| About this exercise |
Could you copy every line in the listing below that has the word "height"?

-------

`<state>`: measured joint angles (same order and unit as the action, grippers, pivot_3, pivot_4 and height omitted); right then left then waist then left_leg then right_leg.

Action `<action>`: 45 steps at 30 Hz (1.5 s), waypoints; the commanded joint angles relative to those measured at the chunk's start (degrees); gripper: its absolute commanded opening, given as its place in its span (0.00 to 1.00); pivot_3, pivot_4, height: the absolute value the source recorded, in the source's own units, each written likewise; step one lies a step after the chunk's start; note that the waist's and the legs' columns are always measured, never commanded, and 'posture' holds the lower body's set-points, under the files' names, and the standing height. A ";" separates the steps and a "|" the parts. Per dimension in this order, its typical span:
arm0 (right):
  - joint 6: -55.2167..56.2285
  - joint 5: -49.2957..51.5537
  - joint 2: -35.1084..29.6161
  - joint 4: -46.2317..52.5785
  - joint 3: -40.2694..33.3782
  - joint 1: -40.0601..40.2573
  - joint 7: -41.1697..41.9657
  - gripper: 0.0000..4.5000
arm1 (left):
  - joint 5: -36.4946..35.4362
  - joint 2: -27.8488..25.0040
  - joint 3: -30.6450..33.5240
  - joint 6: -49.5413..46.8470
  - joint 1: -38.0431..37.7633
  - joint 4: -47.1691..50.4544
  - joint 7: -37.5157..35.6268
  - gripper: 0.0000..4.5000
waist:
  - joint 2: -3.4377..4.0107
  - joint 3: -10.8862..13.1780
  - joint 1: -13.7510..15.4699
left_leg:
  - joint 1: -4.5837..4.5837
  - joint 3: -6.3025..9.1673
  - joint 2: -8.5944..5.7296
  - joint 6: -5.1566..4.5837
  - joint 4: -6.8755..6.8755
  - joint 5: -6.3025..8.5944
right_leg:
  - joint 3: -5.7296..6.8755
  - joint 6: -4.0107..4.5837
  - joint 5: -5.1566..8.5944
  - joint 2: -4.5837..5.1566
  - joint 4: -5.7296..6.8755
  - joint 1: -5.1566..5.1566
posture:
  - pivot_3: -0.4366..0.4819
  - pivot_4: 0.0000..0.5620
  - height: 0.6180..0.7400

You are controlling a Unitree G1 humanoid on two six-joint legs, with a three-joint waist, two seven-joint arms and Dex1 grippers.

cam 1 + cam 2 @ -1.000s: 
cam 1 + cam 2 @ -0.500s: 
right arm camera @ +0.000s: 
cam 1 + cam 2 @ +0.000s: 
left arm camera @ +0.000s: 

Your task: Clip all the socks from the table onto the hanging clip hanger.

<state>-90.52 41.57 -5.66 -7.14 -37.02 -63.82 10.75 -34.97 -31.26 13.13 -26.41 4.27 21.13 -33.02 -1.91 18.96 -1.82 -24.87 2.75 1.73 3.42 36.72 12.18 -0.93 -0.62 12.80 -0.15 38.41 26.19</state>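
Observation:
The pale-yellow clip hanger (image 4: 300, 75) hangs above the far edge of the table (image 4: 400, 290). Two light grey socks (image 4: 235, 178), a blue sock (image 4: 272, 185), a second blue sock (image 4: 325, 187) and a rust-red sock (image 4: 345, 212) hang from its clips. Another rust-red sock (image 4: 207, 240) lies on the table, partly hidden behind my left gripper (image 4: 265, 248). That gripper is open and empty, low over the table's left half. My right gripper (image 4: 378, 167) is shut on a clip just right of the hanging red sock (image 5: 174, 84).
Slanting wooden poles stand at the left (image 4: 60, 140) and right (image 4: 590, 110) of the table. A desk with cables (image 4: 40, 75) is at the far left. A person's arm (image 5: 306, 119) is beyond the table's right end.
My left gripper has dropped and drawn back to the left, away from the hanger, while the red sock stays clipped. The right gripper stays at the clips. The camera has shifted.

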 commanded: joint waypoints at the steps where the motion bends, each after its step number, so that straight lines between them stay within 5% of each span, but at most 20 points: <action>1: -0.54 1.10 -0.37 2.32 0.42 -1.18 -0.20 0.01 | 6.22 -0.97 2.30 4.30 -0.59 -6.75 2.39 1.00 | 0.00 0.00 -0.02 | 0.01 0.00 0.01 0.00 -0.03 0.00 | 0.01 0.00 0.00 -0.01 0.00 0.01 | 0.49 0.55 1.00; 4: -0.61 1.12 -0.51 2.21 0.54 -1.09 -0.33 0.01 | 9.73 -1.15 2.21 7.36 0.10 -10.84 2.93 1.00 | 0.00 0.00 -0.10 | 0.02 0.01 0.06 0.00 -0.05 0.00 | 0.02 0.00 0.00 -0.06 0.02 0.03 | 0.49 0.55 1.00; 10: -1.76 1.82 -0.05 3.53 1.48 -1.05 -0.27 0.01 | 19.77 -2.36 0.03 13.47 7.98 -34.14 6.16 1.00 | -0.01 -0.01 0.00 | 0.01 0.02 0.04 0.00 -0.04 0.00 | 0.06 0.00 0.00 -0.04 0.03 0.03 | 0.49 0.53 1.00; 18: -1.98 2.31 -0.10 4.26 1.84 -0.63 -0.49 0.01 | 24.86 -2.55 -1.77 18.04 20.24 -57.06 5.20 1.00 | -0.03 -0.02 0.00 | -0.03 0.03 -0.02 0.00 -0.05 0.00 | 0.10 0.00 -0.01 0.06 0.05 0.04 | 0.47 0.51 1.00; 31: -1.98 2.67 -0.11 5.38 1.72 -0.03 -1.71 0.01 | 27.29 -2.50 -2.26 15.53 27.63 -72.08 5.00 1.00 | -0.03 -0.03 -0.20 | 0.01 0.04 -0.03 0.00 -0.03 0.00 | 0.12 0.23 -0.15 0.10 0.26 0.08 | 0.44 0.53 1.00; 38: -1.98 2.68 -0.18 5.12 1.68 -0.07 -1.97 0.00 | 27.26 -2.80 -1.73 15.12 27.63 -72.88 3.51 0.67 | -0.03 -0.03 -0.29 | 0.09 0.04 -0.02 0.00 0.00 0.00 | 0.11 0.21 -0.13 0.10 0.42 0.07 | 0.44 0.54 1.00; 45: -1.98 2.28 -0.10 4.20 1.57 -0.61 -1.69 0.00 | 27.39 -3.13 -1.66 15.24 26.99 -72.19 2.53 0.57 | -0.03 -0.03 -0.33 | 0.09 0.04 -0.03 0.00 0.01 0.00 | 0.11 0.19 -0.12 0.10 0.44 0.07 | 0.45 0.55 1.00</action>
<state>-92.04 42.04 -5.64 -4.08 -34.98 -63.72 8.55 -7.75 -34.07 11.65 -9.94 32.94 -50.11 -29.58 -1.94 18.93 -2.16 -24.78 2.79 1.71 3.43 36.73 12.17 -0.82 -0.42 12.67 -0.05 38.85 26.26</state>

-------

| Answer to this task |
`<state>`: measured joint angles (same order and unit as the action, grippers, pivot_3, pivot_4 and height omitted); right then left then waist then left_leg then right_leg.
Action `<action>`: 45 steps at 30 Hz (1.5 s), waypoints; the commanded joint angles relative to those measured at the chunk's start (degrees); gripper: its absolute commanded opening, given as its place in its span (0.00 to 1.00); pivot_3, pivot_4, height: the absolute value the source recorded, in the source's own units, each written likewise; step one lies a step after the chunk's start; note that the waist's and the legs' columns are always measured, never commanded, and 'posture' holds the lower body's set-points, under the files' names, and the standing height. A ";" separates the steps and a "|" the parts. Per dimension in this order, its typical span:
  - height: 0.6180..0.7400

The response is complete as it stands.